-- PROBLEM STATEMENT --
From first line to last, transcribe the listing exactly and skip any image.

-- SUPPLIED MATERIAL --
-----
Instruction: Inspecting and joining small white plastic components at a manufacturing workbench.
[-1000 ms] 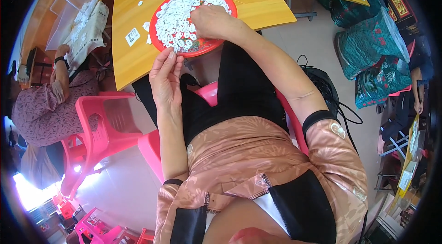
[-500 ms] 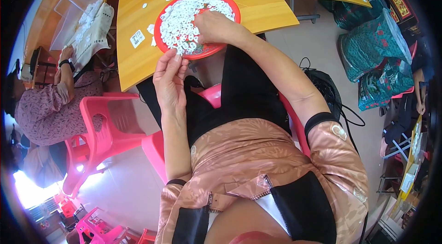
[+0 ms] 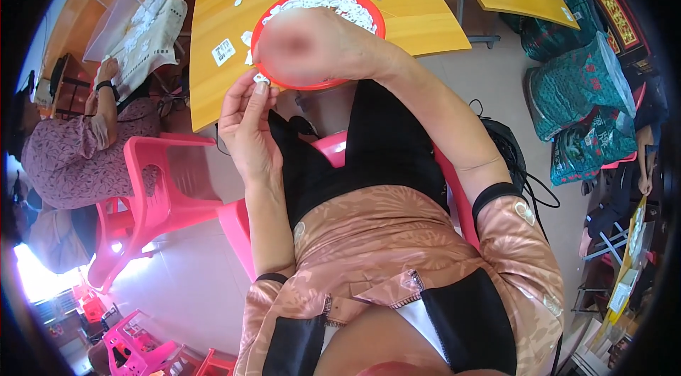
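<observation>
1 small white piece (image 3: 262, 79), clamped in grip of left hand (image 3: 248, 117), at near-left rim of red tray (image 3: 381, 25). Right hand (image 3: 312, 42): above tray, blurred; grip indeterminable. Loose white pieces (image 3: 323, 0): inside tray.

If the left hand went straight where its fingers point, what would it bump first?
Probably the rim of the red plate, just past the small white piece the left hand pinches. The right hand overlaps that line too; depth is unclear.
</observation>
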### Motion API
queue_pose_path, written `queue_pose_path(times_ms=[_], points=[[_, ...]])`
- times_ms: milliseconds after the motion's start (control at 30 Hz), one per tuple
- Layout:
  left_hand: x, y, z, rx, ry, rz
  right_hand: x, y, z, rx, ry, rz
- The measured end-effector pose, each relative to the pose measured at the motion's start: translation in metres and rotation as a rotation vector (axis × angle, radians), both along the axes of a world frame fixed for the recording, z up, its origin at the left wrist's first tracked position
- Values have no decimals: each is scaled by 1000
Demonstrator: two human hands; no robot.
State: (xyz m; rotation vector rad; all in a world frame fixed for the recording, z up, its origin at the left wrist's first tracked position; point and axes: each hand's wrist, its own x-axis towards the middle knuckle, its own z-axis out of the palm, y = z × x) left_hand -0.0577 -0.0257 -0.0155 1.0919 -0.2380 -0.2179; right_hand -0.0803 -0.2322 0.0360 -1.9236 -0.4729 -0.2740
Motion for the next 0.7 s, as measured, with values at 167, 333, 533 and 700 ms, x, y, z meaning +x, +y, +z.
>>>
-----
-- THE COMPLETED TASK --
Instruction: Inspecting and joining small white plastic components at a manufacturing workbench.
[-1000 ms] 
[-500 ms] 
[+0 ms] 
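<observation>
1 small white piece (image 3: 262, 79), clamped in grip of left hand (image 3: 248, 117), at near-left rim of red tray (image 3: 381, 25). Right hand (image 3: 312, 42): above tray, blurred; grip indeterminable. Loose white pieces (image 3: 323, 0): inside tray.

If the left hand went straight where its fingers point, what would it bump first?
Probably the rim of the red plate, just past the small white piece the left hand pinches. The right hand overlaps that line too; depth is unclear.
</observation>
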### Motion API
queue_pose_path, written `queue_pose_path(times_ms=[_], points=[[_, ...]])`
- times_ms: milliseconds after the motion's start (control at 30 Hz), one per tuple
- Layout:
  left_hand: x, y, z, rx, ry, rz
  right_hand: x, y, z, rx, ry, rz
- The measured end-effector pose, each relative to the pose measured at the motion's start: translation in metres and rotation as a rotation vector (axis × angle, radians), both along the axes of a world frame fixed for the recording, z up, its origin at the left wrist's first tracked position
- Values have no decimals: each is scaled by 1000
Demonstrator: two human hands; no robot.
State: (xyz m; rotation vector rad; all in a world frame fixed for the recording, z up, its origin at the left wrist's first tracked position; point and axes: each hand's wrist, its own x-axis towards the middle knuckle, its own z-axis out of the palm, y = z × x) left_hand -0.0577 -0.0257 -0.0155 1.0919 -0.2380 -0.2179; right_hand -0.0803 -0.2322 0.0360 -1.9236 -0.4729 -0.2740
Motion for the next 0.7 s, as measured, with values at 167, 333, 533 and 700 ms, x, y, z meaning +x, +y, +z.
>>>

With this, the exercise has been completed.